LE Bistro Rakuya is dishing up a Christmas high tea with an east meets west theme. The venue at Casuarina Square is, for the next week, holding high teas to celebrate the unique Christmas people in Northern Australia experience.

Manager and chef Crystal Wong said the menu featured lobster, buffalo and tofu served with both Asian and western flavours with an emphasis on light tropical flavours.

“The concept is based on eastern and western culture. We wanted to create a menu that would tell the story of a tropical Christmas,” she said.

“We didn’t set a boundary for ourselves for matching the ingredient­s.

“We like to keep being innovative and passionate about what we are doing.”

Ms Wong and owner Gloria Chang both hail from Macau but have called Australia home for many years.

They have drawn inspiratio­n from their heritage and their time here in Australia.

“We had the idea of western and eastern because Macau was a colony of Portugal many years ago and that’s why we have a lot of influences in western culture,” she said.

To accompany the high tea menu, each dish has been given a blessing.

Ms Wong explained they saw food as a gift and giving it a blessing was a way to share that and to share a piece of Asian custom.

Dishes for the high tea include lemon myrtle lobster salad on a charcoal disc and buffalo tataki.

She said it was simple coming up with the flavour combinatio­n of lemon myrtle and lobster.

“We ran a few tests and we love to be creative and work with the flavours.

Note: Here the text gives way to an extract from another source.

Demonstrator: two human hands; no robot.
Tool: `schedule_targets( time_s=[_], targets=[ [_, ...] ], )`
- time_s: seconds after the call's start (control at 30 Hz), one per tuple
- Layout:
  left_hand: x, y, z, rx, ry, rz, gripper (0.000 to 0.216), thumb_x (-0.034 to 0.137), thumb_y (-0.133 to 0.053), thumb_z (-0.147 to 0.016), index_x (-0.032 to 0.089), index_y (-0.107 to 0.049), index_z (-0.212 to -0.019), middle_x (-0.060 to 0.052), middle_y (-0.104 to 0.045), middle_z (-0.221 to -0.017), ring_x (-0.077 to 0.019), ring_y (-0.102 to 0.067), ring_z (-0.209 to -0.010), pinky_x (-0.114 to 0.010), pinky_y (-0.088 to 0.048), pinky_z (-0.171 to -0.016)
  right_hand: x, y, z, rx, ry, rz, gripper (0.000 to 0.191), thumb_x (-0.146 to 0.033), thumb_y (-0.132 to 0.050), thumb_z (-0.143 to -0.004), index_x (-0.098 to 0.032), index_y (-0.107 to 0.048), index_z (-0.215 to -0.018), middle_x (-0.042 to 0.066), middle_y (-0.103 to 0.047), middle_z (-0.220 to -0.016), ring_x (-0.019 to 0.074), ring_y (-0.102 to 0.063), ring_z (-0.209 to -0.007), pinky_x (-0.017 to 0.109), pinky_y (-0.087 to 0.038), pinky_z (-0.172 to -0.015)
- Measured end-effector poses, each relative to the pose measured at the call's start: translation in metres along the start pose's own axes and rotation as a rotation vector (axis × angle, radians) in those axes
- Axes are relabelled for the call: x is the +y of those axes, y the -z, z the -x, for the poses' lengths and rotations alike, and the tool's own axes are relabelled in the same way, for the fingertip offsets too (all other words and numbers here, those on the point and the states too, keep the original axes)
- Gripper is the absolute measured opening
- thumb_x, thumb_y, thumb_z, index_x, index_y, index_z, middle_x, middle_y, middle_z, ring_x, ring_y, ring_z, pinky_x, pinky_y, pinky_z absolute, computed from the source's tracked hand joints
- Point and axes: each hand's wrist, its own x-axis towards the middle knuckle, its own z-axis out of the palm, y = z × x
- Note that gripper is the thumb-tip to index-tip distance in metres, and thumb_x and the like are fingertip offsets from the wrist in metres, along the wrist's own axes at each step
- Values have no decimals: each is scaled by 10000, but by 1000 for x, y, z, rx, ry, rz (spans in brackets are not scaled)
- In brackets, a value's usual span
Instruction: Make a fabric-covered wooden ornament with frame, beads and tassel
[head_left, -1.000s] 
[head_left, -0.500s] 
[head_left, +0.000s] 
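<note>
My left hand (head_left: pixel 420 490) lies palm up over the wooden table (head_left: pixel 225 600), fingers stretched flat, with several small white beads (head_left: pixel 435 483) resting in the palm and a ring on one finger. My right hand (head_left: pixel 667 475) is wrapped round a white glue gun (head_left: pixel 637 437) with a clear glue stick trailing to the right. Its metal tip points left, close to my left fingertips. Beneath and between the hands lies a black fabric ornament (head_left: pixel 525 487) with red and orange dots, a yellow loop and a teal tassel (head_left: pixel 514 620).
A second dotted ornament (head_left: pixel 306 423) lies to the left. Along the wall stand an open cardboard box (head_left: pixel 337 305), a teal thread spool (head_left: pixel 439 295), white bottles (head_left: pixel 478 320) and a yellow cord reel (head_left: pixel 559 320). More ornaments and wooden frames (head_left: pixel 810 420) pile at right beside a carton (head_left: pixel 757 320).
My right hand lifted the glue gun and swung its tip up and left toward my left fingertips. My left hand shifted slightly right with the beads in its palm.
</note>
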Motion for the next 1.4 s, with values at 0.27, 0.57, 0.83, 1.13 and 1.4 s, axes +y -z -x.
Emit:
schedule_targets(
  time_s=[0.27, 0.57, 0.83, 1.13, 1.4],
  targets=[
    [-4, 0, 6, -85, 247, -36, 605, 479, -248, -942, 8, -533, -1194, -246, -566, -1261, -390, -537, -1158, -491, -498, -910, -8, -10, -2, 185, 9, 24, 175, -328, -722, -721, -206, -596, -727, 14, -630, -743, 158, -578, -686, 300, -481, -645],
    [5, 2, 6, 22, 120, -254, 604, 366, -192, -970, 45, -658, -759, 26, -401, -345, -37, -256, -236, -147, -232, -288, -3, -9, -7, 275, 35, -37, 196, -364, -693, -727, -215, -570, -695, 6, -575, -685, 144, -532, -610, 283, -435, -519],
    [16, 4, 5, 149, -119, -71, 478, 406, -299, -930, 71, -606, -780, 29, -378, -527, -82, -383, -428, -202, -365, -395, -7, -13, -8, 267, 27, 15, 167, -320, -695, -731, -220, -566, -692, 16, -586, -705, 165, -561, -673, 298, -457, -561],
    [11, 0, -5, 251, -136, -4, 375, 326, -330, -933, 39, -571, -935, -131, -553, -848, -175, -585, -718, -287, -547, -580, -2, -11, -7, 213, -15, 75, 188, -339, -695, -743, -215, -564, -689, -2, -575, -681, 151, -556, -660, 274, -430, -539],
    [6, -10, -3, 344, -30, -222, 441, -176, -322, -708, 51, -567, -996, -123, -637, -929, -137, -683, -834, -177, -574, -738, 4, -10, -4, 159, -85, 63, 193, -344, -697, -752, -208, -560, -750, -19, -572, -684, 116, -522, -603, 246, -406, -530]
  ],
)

We knew lemon myrtle works with seafood and we tried it out and it was delicious,” she said.

The buffalo tataki is served on a rice cracker with wasabi mayo.

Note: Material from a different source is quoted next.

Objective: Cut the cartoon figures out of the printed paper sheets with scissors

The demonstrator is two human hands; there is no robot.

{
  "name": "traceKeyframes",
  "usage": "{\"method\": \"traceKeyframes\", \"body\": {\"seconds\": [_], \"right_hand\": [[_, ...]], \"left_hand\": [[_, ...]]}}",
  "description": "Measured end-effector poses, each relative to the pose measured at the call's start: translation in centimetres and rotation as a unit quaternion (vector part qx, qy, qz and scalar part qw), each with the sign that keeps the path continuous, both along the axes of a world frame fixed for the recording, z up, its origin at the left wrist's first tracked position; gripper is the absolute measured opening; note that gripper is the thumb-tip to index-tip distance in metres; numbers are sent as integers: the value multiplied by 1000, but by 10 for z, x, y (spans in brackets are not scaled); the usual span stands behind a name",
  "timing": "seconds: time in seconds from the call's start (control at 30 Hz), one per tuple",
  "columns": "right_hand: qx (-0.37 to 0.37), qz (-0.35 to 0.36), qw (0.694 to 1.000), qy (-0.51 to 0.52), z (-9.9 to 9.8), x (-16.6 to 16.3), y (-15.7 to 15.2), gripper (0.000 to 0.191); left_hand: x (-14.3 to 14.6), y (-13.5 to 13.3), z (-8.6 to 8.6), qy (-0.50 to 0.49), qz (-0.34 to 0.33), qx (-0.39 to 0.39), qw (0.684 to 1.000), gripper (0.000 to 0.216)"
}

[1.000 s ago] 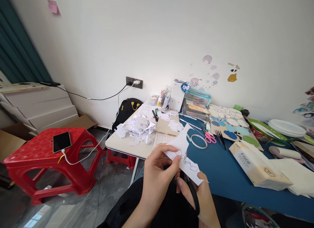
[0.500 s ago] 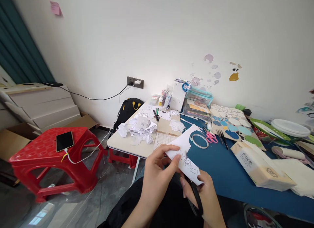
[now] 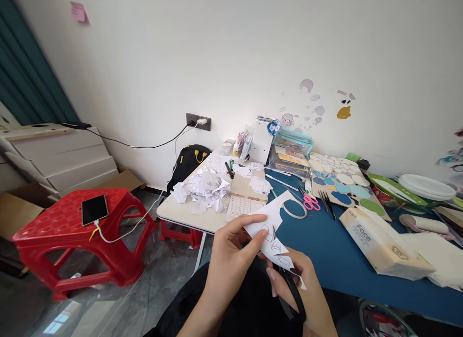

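My left hand (image 3: pixel 231 259) pinches a white paper sheet (image 3: pixel 273 226) printed with small outline drawings, thumb on top, fingers curled beneath. My right hand (image 3: pixel 306 293) grips black-handled scissors (image 3: pixel 291 291) under the sheet; their blade tip (image 3: pixel 274 231) pokes up through the paper beside a drawing. Both hands hover over my lap in dark clothing, just in front of the table's near edge.
A blue-covered table (image 3: pixel 325 255) carries a tissue pack (image 3: pixel 379 247), a tape ring (image 3: pixel 292 209), pink scissors (image 3: pixel 310 202), a board of coloured shapes (image 3: pixel 340 185) and plates (image 3: pixel 423 187). Crumpled paper scraps (image 3: pixel 204 189) lie on a beige tabletop. A red stool (image 3: pixel 68 231) holds a charging phone (image 3: pixel 94 209).
The scissors have cut further into the sheet, and the lower strip of paper now droops toward my right hand. Both hands sank slightly.
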State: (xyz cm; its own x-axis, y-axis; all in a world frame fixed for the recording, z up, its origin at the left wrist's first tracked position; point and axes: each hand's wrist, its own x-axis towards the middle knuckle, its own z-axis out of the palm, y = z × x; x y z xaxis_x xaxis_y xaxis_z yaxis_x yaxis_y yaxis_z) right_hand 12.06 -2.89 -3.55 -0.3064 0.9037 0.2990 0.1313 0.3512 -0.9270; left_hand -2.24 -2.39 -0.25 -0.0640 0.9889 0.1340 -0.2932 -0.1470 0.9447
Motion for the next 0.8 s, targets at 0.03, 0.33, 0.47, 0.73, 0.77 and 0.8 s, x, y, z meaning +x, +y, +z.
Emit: {"method": "traceKeyframes", "body": {"seconds": [0.03, 0.33, 0.47, 0.73, 0.77, 0.8], "right_hand": [[5, 4, 1000, 2, 0, 1, 0, 5], [38, -28, 999, -23, -10, 2, 3, 12], [42, -28, 998, -29, -5, 2, 4, 4], [-18, 19, 999, -38, 9, 6, 1, 11], [-12, 15, 999, -41, 10, 5, 1, 12], [-5, 11, 999, -45, 10, 5, 1, 14]], "left_hand": [[-1, -1, 1, 7, -3, 4, 1000, 21], [-7, -3, 5, 56, -11, 28, 998, 19], [-9, -2, 7, 85, -24, 23, 996, 20], [-11, 1, 7, 56, -71, 8, 996, 22], [-11, 1, 7, 53, -74, 10, 996, 22], [-10, 1, 7, 50, -75, 12, 996, 21]]}}
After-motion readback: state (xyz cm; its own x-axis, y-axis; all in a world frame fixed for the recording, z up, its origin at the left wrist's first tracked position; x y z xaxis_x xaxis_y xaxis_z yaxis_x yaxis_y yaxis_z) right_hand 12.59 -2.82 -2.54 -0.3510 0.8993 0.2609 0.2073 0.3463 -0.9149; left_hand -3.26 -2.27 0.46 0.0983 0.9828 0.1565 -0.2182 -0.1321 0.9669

Dessert includes coconut cream tapioca with NT mango and matcha panna cotta with Kakadu plum jam.

Ms Wong said there was an emphasis on using native ingredient­s with an Asian fusion.

In the new year they are looking to update their menu.

They are also hoping to “bring the tea culture to Australia”.

She said cold brew tea, which was not iced tea, was a popular brewing method in Asia that she was looking to introduce Darwinites too.

Ms Wong said the brewing method allowed the raw flavours of the tea leaves to come through better than the traditiona­l method of using hot water to extract the flavour.

The business will also expand to Alice Springs mid-next year after they won a contract to supply hospitalit­y services to Alice Springs Desert Park.

“We want to bring the brand to the centre of Australia,” Ms Wong said.

They also have plans to expand their business and menu concept across Australia and create a franchise.